-- Work order --
Please return the lines below verbatim, beginning at the one that has "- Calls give" and stopping after the one that has "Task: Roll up", and add no other lines.

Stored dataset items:
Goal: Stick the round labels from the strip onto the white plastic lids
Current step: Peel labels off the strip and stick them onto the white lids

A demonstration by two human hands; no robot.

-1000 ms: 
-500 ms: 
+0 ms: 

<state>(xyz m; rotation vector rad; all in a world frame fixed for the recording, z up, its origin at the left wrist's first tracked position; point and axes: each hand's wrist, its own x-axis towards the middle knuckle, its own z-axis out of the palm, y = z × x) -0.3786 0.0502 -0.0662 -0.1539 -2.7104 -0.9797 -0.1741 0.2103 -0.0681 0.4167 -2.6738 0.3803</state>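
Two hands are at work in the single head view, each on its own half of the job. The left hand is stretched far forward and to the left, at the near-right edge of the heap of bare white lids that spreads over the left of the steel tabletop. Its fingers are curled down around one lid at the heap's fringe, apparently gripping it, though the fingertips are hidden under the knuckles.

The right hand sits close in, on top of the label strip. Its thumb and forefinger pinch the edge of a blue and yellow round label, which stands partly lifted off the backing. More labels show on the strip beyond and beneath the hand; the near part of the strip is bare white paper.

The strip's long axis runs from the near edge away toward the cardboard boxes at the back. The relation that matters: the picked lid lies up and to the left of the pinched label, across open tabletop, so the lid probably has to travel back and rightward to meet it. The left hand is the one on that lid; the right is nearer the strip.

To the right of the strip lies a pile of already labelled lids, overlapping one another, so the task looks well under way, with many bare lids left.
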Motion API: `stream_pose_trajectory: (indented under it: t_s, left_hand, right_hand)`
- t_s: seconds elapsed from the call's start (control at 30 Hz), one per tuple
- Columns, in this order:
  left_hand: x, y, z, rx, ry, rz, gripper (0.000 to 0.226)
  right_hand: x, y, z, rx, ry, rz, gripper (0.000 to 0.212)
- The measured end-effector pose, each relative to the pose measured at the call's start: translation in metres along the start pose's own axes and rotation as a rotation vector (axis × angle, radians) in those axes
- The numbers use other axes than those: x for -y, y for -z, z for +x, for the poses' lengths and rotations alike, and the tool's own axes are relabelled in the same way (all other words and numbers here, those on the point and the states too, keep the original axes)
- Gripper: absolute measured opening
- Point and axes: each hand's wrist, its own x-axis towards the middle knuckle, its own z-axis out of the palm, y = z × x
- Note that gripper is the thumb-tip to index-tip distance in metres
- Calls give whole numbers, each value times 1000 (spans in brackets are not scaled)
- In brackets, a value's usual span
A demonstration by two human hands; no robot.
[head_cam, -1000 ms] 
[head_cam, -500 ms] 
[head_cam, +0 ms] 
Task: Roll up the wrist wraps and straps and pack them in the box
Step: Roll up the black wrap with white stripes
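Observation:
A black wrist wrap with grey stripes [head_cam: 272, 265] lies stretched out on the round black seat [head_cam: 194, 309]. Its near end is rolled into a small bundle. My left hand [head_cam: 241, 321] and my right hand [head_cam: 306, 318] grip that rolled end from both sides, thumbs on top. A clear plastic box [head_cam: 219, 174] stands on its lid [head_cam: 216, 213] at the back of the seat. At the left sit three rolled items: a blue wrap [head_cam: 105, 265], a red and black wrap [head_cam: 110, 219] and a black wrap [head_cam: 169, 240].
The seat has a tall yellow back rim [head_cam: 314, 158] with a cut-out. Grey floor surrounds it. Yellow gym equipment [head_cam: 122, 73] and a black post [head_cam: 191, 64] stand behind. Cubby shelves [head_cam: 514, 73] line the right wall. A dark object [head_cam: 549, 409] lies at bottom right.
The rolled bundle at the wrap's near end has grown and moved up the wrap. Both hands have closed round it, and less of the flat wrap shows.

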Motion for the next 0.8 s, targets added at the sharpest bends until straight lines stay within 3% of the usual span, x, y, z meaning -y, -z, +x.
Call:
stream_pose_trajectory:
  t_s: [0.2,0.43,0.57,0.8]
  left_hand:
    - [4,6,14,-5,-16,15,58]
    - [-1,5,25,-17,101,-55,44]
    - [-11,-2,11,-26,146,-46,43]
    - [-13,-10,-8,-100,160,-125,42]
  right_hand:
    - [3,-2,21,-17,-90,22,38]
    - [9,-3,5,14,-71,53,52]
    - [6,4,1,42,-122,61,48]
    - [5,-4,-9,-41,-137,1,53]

-- Result of the task --
- Calls give whole numbers, each value times 1000 (spans in brackets are not scaled)
- In brackets, a value's usual span
A demonstration by two human hands; no robot.
[head_cam, -1000 ms] 
[head_cam, -500 ms] 
[head_cam, +0 ms] 
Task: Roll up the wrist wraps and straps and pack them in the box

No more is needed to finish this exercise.